39ダンスパーティー
魔法学園のダンスパーティ当日になった。
ダンスパーティーは夕方から開かれる。
私の服装は、黒系の色でまとめることにした。
シャツ、ジャケット、ボトムスも黒。
ネクタイは光沢を持たせた茶色。
靴も茶系。
茶色いフレームのメガネをかけた。
レベッカの瞳の色の黒と、茶色い髪の毛の茶色。
メガネをかけた自分を鏡に映して見惚れる。
ナルシストっぽいなぁ。
でも、こんな見た目の人が彼氏だったらいいのになぁ。
と、想像して楽しんだ。
待ち合わせたレベッカは、予想通り、グリーン系でまとめてきたようだ。
緑色のドレス、緑色の髪飾り、
ネックレスもエメラルドとペリドットを使ったもので、ゴールド系。
緑色とと黄緑色と金色だ。
ヒールは茶系。
ドレスにも、ところどころ茶色が差し色で使われている。
レベッカは、いつも左手に緑と黄緑色の石がついた指輪をしているんだけど、
今日も普段通り同じ指輪をしていた。
パーティーといっても、私たちは特に主役級でもないので、
隅の方で2人で2曲ほど踊った。
王城のパーティーだと、王族に挨拶とかするのだろうけど、
そこまで硬い雰囲気ではないようだった。
レベッカのところに、第一王子があいさつに来たのには驚いたが。
ドラゴンを退治した関係なのかな。
そのときは少しざわついてたな。
レベッカが、令嬢モードで対応してた。
兄様と一緒に、
お姉ちゃんである王女のところにも、少しだけ挨拶に行ったり。
エド王子と、婚約者である公爵令嬢が踊ってるのも見た。
公爵令嬢は、迫力ある美人だった。
カッコいい。
絵になる2人だったな。
ダンスもめちゃくちゃ上手かった。
煌びやかな世界が見られて、参加して良かったなと思った。
私たちの服装から、出来上がったカップルという空気は出ているものの、
ダンスを申し込まれそうな雰囲気はあった。
レベッカは私の腕を掴んで離さない感じだった。
その後、会場の脇のビュッフェコーナーで軽食を食べてくつろいでいると、
また、子爵令嬢や男爵令嬢の視線を感じる気がした。
レベッカのことを見ている男子生徒もいる。
落ち着かない。
私たちは、早々に会場を抜け出すことにした。
レベッカに手を引かれて歩いていくと、剣の稽古場の近くまでやってきた。
「人もいないし、この辺りでいいかな」
え?2人っきりで一体何をするのー?
という、いけない想像が膨らんでしまったのだけど。
「俺はまだ本当の姿を見せていないんだ」
と、レベッカが言った。
そして、いつも小指にはめている指輪を外そうとした。
「外れない…ちょっと待ってね」
レベッカ、意外とこういうぬけたところあるよね。
かわいいな。
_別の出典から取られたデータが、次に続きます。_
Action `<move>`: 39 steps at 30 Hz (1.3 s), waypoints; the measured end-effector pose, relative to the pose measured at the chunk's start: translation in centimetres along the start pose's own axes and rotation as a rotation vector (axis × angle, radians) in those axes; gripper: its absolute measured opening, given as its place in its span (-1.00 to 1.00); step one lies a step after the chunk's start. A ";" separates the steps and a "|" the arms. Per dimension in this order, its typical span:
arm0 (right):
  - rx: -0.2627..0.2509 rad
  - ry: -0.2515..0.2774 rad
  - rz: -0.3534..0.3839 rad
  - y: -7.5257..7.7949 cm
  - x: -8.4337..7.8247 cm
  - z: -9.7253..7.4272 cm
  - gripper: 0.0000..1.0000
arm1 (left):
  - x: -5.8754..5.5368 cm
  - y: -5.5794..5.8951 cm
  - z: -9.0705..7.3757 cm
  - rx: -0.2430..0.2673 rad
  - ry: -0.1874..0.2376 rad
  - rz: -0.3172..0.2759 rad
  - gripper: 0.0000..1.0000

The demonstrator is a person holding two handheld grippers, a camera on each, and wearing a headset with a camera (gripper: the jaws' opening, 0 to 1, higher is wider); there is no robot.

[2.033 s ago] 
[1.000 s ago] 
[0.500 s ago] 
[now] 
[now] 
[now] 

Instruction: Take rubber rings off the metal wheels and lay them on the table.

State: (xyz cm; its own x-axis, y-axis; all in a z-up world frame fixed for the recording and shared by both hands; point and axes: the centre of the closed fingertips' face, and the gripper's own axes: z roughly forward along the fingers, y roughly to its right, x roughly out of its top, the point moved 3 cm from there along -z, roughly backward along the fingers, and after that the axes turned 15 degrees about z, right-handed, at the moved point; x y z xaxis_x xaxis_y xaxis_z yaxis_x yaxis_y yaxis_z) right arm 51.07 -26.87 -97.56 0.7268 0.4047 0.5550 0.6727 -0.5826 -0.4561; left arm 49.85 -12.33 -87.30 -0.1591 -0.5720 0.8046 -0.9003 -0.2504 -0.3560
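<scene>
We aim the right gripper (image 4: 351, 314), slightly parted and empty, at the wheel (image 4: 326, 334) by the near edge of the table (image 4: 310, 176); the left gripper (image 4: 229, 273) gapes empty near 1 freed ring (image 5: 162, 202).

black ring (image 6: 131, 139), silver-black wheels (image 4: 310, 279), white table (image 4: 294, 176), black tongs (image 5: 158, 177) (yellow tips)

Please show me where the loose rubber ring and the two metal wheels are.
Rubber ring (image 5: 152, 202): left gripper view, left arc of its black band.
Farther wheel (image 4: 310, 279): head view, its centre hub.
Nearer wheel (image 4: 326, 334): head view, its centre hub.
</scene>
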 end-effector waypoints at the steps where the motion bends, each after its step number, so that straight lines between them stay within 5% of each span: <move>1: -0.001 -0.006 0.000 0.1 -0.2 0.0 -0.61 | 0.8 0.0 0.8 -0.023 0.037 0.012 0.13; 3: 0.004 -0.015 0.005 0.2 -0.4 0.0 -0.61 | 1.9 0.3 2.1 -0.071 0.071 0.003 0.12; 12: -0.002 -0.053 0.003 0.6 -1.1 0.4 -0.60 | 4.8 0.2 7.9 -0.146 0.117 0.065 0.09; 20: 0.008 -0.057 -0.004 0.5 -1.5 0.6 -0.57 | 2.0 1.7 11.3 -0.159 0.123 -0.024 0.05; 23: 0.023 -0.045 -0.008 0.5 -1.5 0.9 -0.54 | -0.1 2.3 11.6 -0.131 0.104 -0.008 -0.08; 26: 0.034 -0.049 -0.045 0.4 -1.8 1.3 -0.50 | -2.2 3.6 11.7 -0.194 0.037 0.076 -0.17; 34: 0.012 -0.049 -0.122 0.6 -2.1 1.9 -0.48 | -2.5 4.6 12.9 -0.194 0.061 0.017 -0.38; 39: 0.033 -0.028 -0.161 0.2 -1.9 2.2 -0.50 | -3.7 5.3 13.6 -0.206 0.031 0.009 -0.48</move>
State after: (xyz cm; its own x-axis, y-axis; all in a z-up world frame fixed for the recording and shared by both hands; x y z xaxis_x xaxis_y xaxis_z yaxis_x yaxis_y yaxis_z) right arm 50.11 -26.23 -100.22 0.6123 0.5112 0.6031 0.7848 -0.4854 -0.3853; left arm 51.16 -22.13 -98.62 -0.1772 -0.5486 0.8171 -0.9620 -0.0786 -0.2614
隙がある感じというか。
そういえば、婚約することになる、あの話の時に、
解決法があるって言っていたけど、
あの外そうとしてる指輪に関係があるんだろうか。
指輪を外したら、実は男性でした。とか。
私が指輪をはめたら、女性になりました。とか。
魔法もいろいろあるみたいだし、
そういうこともあってもおかしくないよねー。
そんな風に楽観的なことを考えていると、
「あ。外れそう」
《ポンっ》
音がした。
「え?」
そこには、黒髪で黒い瞳の令嬢が立っていた。
ウエーブがかった、腰まである長い髪。
ああっ、この子は、
だいぶ前に森で見かけた、魔王みたいな女の子なんじゃないの?
何でここに…レベッカ。
レベッカだったの?あの女の子は。
魔物を瞬殺していた、怖くて怖くてたまらなかったあの女の子。
関わったら死んでしまうと思ったあの女の子。
この時の私は、恐怖で青ざめていたことだろう。
「コリン。私の本当の姿、受け入れてくれる?
後出しみたいな形になってしまったんだけど」
レベッカは、黒髪になっても美少女だった。
むしろ、黒髪の方が自然で、すごくきれいなんだけど。
でも、私は目を見開いたまま、トラウマから頷けないでいた。
「コリン?」
「ごめんなさい、即答はできません、考えさせてください。
今日はありがとうございました。私は部屋に戻りますね」
思いつくまま言い終わると、逃げるように自分の寮まで逃げ帰ったのだった。